Terminating an employee who repeatedly calls out of work is pretty cut and dry – if they don’t bother to show up to work, why bother employing them? But if that employee is missing work due to an illness covered by the Americans with Disabilities Act (ADA), are you allowed to cut that person loose? A recent court case says yes.
Here’s how it happened:
- Monika Samper – a neo-natal intensive care unit nurse in Portland – worked for a company that had a maximum number of unplanned absences allowed under its attendance policy.
- Between 2000 and 2005 (in the interest of context, this is pre-Bieber America) Samper continually went over the unplanned absences limit laid out by the attendance policy.
- This was brought to Samper’s attention repeatedly and documented in 2 negative performance reviews.
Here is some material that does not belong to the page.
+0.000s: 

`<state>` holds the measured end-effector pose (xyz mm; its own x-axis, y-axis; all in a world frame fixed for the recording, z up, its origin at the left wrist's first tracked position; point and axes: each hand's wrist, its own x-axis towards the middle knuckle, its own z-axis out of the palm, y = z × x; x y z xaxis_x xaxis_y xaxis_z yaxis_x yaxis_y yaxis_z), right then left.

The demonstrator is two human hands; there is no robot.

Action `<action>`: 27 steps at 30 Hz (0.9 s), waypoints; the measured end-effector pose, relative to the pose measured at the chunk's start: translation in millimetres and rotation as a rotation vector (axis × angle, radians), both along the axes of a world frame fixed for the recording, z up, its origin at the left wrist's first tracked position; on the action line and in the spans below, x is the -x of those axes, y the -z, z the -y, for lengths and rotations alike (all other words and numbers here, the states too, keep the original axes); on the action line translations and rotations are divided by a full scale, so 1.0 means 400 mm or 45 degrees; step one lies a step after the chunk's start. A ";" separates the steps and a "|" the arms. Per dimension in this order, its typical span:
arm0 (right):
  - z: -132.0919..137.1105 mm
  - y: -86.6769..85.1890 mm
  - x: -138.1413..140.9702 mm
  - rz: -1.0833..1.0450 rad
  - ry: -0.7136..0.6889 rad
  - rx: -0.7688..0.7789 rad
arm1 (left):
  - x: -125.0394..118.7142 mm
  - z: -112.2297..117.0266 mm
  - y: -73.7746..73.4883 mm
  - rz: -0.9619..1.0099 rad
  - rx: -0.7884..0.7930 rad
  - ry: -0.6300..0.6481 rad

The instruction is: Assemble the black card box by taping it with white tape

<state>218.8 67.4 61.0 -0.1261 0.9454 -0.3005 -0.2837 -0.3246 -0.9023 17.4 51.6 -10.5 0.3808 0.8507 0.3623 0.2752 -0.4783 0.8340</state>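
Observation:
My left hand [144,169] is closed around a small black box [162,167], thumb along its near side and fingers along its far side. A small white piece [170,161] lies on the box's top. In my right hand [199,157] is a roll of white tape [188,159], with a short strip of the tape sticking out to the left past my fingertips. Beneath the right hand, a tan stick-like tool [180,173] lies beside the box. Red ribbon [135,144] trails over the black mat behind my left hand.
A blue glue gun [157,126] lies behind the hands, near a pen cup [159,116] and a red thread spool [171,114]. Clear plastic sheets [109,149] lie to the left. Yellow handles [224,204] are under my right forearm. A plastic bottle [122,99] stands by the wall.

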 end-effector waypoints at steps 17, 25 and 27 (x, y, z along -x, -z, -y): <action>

- In 2005, Samper was diagnosed with Fibromyalgia.
- Given the circumstances, Samper’s employer allowed her to call out and change shifts when her ailment was affecting her.
- After some time, Samper asked to be completely exempt from the attendance policy. Her employer, of course, denied the request.
- Samper’s poor attendance continued for years, and she was eventually terminated (after being given the option of moving to a different position).
- Samper sued her employer under the ADA.
- Samper lost – as the court found that showing up to work is an essential function of the job.
What’s noteworthy here is that the court found the employer to be innocent of violating the ADA because attendance was found to be an essential function of the job. Given her position – a neo-natal intensive care unit nurse – this make sense. (It’s not like you can email care to a mother and child from home. Though, to be fair, I haven’t really explored all the features of Microsoft Lync.)